The hydrophobic part may include phosphatidylcholine, which belongs to the phospholipid family, major components of the membranes surrounding cells. Since it contributes to maintaining the integrity of these membranes and to “repairing” them it plays an essential role in the proper functioning of the body. Moreover, phosphatidylcholine is a major component of bile and plays an important role in the metabolism of fats.

The composition may also comprise one or more anti-inflammatory and/or tonic agent(s) of the mucosa and tissue.

Addition of these active agents to the bioadhesive substance is advantageously encouraged by the emulsifying properties of the selected lubricating substance, in particular of phosphatidylcholine.

To reduce the inflammation and oedema of the pharyngeal tissue, the selected anti-inflammatory agent is advantageously a Filipendula ulmaria extract, and preferably an extract of Filipendula ulmaria flowering tops which contain a group of components including flavonoids and other phenolic heterosides.

To increase the tonicity of the pharyngeal mucosa and tissue, extracts of tannin-rich plants are preferably used to confer astringency properties on the pharyngeal mucosa and tissue. Among these plants, the tonic chosen is advantageously rosehip. Rosehip is an elongated fruit of a small tree called Rosa canina (wild rose).

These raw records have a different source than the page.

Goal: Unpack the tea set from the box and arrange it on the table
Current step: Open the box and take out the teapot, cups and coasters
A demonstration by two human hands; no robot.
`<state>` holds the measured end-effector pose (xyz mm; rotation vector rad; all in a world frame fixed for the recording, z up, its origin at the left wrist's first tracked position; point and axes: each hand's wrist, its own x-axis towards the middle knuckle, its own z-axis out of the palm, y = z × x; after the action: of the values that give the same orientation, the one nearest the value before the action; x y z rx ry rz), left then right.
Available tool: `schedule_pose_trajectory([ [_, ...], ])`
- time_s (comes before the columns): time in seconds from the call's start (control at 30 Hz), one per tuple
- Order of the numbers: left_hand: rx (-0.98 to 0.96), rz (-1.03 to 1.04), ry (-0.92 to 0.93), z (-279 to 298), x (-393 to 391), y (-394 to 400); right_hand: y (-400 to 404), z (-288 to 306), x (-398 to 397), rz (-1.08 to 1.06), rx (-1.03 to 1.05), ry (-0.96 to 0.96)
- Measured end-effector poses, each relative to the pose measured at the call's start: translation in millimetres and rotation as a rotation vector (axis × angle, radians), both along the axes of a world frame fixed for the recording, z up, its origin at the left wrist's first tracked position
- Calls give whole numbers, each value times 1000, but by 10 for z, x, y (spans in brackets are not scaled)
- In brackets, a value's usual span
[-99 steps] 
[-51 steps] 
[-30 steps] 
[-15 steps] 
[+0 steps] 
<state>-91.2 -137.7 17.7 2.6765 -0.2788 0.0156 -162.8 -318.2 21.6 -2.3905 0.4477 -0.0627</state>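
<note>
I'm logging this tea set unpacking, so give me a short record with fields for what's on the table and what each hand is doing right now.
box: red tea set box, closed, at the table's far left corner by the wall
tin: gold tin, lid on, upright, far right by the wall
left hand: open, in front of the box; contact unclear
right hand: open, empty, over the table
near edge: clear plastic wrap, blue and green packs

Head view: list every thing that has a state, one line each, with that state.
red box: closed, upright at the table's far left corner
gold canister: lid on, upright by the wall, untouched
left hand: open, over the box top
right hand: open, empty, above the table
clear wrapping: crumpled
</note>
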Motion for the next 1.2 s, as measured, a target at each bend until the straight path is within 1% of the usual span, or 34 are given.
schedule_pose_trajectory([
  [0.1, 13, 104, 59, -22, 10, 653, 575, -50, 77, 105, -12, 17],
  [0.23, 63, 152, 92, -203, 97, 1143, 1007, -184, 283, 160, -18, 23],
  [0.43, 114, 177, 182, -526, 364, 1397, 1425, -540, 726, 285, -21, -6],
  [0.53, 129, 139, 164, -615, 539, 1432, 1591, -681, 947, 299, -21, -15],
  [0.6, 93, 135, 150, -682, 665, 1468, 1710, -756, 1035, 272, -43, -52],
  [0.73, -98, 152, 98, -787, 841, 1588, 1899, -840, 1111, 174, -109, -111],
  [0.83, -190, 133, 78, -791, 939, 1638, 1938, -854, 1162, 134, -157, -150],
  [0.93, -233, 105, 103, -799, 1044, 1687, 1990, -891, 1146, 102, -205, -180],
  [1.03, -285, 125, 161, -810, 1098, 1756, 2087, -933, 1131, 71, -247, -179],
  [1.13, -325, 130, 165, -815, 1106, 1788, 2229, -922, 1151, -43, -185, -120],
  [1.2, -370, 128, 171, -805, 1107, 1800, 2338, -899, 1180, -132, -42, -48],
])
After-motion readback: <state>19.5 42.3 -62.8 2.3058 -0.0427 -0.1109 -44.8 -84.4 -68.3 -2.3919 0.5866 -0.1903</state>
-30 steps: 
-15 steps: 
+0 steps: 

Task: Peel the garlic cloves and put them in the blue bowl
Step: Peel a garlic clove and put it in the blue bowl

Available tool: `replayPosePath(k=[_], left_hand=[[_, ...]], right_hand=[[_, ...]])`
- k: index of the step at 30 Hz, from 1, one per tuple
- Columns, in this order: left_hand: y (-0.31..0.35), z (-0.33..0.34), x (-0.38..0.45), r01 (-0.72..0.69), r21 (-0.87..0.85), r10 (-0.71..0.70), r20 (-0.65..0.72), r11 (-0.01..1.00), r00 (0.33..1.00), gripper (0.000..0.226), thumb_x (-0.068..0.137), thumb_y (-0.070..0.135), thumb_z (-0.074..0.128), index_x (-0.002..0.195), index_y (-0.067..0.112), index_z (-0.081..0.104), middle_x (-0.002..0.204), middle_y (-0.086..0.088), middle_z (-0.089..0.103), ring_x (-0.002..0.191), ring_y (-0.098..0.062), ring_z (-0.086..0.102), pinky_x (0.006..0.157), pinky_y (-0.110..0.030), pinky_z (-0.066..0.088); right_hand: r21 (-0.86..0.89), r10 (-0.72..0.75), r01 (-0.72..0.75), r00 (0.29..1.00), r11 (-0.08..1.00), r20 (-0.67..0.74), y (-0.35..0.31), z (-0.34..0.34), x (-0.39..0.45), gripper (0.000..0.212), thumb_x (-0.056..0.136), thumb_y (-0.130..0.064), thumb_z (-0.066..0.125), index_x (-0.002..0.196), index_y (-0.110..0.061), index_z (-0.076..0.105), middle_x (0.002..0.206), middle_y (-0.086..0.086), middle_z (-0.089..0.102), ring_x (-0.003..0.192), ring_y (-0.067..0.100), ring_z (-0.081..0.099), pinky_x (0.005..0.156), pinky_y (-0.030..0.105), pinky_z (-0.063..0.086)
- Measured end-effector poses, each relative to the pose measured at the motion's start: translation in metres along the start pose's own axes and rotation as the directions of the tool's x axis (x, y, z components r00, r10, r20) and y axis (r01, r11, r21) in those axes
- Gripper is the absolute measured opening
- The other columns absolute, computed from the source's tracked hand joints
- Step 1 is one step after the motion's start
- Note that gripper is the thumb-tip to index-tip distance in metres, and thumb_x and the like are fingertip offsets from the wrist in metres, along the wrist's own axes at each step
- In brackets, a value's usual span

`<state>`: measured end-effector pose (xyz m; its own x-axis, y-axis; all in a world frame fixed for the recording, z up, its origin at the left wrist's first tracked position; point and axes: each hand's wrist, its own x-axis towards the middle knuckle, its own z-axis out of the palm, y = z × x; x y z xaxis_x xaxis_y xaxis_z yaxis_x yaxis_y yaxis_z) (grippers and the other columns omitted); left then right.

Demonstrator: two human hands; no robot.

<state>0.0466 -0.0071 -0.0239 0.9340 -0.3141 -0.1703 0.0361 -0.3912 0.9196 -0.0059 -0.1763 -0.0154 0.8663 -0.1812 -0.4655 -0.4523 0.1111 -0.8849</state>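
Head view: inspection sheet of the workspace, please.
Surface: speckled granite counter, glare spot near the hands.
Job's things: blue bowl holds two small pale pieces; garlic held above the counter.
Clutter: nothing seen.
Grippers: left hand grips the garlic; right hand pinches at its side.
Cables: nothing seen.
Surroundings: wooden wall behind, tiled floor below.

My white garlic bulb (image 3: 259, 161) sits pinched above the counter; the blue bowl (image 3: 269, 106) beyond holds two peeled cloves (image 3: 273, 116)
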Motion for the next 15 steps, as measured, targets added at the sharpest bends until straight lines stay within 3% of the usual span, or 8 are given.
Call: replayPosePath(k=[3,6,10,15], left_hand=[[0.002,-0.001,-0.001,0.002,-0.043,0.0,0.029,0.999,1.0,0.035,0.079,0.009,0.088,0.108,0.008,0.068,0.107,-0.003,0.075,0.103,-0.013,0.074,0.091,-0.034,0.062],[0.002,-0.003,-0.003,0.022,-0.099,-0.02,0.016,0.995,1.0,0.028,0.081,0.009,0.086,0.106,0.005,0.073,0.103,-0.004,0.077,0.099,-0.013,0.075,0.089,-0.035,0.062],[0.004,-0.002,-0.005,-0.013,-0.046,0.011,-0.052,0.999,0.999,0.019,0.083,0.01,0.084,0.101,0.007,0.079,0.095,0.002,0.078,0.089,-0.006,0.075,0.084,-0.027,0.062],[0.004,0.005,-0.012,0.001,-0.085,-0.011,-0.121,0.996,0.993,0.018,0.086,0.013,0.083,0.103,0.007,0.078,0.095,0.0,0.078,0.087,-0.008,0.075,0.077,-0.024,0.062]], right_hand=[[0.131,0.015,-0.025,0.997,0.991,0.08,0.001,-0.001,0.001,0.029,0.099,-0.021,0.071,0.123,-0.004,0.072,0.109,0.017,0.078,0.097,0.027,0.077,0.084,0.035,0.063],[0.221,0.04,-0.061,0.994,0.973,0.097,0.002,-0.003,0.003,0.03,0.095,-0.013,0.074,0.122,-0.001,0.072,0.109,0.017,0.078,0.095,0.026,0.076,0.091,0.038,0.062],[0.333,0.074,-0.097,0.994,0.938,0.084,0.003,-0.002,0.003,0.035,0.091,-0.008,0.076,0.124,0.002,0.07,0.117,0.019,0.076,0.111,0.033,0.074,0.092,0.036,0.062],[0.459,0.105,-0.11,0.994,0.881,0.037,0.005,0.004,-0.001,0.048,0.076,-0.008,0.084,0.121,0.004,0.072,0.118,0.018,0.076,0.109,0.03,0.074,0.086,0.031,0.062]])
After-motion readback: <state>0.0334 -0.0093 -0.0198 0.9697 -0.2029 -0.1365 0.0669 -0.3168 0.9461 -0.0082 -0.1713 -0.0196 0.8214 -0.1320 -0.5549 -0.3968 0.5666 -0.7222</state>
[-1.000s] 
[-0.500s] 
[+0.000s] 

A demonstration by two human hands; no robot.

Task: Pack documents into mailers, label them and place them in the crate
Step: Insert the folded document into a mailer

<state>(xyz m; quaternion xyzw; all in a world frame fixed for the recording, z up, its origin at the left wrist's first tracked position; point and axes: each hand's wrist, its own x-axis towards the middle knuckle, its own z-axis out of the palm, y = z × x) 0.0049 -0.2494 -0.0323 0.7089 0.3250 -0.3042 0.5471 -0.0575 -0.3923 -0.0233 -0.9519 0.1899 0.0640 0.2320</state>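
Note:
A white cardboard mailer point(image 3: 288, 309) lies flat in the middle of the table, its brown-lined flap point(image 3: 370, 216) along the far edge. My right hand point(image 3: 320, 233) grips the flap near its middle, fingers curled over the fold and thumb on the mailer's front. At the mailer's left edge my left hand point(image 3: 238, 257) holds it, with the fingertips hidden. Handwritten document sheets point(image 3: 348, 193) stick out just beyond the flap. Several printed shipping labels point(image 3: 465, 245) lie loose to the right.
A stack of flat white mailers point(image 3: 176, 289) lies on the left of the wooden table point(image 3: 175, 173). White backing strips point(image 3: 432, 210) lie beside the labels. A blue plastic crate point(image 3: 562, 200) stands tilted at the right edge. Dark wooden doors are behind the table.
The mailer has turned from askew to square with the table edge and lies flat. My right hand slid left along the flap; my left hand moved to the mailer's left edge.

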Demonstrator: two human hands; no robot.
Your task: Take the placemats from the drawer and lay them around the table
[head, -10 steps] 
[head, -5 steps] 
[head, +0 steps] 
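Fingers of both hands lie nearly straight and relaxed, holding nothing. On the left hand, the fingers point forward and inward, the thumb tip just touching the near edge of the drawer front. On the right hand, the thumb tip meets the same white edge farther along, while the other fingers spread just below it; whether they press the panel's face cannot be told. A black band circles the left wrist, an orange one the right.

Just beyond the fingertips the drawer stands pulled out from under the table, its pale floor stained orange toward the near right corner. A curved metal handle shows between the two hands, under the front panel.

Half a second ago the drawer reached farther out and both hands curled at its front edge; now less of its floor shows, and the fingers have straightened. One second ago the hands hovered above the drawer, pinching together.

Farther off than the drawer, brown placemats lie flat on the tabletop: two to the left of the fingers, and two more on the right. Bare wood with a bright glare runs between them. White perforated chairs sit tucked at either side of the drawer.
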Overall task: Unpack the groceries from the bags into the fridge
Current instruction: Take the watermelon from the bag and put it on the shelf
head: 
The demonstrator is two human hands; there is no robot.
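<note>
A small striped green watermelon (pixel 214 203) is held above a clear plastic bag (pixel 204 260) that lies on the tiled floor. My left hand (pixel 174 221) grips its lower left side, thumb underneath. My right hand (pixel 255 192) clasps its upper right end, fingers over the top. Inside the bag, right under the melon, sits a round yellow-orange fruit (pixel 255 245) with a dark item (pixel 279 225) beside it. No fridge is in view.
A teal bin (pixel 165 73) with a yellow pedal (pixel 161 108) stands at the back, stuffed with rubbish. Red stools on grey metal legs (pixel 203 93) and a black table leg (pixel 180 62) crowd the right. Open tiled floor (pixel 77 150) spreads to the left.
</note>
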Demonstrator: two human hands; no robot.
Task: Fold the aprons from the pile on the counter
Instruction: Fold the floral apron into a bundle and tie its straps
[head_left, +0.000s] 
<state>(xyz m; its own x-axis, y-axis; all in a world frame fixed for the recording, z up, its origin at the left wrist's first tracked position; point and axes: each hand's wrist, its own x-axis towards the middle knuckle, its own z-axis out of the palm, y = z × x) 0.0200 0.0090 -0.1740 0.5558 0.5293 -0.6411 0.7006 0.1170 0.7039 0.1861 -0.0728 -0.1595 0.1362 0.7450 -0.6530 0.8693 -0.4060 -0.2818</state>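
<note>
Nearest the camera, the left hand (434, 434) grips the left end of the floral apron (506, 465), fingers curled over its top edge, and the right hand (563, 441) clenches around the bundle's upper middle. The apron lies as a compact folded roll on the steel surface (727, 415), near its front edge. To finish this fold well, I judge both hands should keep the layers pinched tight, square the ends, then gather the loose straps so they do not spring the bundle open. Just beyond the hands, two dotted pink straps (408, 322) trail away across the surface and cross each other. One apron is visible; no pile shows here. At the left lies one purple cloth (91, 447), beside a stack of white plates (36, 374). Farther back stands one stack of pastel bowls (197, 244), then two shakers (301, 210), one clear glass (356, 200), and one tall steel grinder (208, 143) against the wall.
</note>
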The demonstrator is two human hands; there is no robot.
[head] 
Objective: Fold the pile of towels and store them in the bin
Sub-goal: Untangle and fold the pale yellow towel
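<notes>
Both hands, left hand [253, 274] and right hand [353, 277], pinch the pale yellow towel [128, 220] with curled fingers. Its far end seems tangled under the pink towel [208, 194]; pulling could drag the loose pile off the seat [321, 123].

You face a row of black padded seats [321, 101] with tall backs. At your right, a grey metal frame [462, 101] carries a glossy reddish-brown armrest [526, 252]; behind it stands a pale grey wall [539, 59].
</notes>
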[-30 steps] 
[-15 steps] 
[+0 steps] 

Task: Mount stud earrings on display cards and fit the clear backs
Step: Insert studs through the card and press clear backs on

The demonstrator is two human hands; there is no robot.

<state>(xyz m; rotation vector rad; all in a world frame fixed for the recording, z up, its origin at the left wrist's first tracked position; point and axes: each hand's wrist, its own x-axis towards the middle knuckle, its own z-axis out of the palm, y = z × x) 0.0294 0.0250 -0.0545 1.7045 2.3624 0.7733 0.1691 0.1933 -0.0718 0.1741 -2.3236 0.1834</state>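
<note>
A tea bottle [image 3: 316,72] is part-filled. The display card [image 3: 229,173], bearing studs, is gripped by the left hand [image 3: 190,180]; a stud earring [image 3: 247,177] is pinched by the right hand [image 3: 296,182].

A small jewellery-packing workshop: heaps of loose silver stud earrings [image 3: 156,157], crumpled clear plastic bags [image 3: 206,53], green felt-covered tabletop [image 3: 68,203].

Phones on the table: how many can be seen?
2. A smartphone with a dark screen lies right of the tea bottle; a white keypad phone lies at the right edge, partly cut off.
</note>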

It is evidently understood that the extracts chosen as anti-inflammatory and tonic agents, and mentioned above, are given as an example. Indeed, any other agent for reducing inflammation of the oedema and/or increasing the tonicity of the pharyngeal mucosa and tissue can be used in the compositions.

Thus, the compositions comprise active agents chosen for their properties for lubricating the pharyngeal mucosa over a long period, associated with a reinforcement of the tonicity of the mucosa and an anti-inflammatory effect.

It is understood that the selected substances are hypoallergenic substances.

Moreover, the compositions advantageously comprise an excipient or have a general formulation, adapted to the intended form of administration. The compositions preferably come in the form of an orally administered foam. Foam can be obtained by dispersing a gas in a small amount of liquid causing the appearance of bubbles, the size of which can vary from about 50 μm to several millimeters.

Indeed, compared with traditional compositions administered in liquid form, foam constitutes a specific galenic form adapted for optimal impregnation of the mucosa.

Indeed, foam has superior flow properties on mucosa to the liquid form which has a tendency, after being sprayed into the mouth, to drain to the bottom of the throat.

Due to its structure, foam significantly increases the surface contact between two incompatible surfaces. Indeed, one of the difficulties found when designing a liquid formulation to be dispersed on a biological membrane is often the incompatibility of the two surfaces. In the specific case of pharyngeal tissue, these are covered in a layer of mucin having hydrophobic properties. Mucin is a protein which performs the function of structural protection, mainly in the airways and digestive tract. Yet, to interact with the mucin and the epithelial cells, the carrageenans must be placed in an aqueous solution which is physically incompatible with the mucin layer. Foam therefore has the advantage of enabling contact between the carrageenans of the solution and the epithelial cells, thus reinforcing bioadhesion. Tests therefore show, in several experiments, that the foam form has greater bioadhesive capability than the liquid form administered in the same quantities. Furthermore, tests have shown that the foam form “lines” the mucosa of the throat and pharynx better. These same tests also show that the contact time between the foam and the mucosa is greater than that of a liquid form.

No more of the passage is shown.